• Goal of the exercise: The answer must be one number: how many lines in the records below contain the word "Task".

BEGIN Exercise materials

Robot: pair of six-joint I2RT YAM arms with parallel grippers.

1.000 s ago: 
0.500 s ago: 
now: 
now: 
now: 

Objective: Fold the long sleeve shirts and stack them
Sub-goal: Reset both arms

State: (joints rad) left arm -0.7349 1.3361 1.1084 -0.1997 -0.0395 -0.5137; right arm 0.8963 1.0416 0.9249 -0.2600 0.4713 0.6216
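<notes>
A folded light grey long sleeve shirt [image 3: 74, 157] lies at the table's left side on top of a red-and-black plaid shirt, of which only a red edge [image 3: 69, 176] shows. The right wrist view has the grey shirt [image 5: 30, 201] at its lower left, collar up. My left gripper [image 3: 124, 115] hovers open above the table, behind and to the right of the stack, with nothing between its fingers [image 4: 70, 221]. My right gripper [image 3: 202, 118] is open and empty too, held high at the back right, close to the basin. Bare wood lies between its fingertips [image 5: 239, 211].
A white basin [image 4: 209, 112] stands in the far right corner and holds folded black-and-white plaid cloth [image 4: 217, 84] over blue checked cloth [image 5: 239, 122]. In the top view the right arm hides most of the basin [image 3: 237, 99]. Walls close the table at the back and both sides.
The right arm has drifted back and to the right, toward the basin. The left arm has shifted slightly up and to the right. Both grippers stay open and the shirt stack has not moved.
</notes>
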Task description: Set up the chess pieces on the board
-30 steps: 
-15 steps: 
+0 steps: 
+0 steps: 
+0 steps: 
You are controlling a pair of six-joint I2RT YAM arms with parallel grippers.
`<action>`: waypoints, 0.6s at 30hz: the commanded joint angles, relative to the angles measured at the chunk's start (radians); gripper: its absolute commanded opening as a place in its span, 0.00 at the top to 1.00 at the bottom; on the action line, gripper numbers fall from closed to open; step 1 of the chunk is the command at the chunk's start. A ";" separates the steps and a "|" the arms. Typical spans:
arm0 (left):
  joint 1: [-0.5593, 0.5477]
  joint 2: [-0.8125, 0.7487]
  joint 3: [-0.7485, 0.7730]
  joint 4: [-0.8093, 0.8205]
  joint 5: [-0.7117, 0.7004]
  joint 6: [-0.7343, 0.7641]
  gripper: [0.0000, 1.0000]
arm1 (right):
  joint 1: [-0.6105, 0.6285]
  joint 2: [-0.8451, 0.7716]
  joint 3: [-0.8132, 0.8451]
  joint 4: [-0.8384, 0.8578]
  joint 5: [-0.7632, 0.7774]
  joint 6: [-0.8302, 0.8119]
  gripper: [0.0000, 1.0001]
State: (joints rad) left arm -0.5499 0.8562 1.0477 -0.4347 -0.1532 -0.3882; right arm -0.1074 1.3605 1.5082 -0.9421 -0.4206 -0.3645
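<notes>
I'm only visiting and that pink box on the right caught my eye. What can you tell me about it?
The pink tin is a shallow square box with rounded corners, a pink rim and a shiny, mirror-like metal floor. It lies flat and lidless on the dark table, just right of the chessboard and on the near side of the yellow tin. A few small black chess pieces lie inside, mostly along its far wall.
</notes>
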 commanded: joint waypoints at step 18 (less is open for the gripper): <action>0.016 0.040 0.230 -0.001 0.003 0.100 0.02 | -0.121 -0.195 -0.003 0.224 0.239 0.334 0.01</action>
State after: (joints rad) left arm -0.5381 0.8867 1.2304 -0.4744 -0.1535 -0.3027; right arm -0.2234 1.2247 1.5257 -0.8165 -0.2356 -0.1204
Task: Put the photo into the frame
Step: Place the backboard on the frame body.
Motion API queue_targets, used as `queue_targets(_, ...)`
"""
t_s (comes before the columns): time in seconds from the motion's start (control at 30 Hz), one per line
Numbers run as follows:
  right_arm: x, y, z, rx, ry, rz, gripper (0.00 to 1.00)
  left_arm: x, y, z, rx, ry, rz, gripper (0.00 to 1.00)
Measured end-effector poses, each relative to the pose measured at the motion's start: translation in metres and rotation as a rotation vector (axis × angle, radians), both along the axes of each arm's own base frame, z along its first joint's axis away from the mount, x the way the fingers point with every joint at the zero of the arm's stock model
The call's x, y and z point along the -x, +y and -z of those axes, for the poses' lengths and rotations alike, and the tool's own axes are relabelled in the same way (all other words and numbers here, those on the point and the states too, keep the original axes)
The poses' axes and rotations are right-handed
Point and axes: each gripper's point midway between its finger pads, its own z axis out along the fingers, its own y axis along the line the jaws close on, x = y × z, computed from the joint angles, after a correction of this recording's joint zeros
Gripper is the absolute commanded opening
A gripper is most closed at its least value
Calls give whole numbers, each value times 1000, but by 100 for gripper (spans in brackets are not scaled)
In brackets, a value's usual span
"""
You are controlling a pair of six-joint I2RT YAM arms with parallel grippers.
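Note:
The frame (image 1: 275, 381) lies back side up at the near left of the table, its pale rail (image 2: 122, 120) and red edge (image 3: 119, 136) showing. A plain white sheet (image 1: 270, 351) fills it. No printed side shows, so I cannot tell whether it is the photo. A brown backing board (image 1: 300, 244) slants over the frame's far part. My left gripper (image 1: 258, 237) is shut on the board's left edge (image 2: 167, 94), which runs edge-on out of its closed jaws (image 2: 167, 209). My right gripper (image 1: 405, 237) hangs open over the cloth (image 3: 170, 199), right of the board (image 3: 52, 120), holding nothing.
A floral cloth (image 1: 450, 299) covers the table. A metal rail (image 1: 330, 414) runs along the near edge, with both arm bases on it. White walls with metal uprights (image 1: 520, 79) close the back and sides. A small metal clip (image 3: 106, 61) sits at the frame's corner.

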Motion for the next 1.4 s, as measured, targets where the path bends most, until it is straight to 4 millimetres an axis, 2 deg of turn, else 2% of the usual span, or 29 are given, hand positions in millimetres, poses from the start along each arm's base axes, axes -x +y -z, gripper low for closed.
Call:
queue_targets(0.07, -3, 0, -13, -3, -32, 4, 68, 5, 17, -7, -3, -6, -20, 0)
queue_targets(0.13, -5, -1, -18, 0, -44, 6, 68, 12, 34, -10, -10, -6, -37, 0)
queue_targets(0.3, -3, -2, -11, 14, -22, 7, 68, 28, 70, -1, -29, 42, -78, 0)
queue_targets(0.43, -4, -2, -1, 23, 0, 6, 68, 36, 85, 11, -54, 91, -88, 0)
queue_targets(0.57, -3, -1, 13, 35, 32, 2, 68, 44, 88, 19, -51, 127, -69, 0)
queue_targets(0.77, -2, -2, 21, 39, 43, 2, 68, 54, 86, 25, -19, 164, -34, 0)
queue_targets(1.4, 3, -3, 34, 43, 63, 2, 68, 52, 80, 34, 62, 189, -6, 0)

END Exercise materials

• Expected answer: 2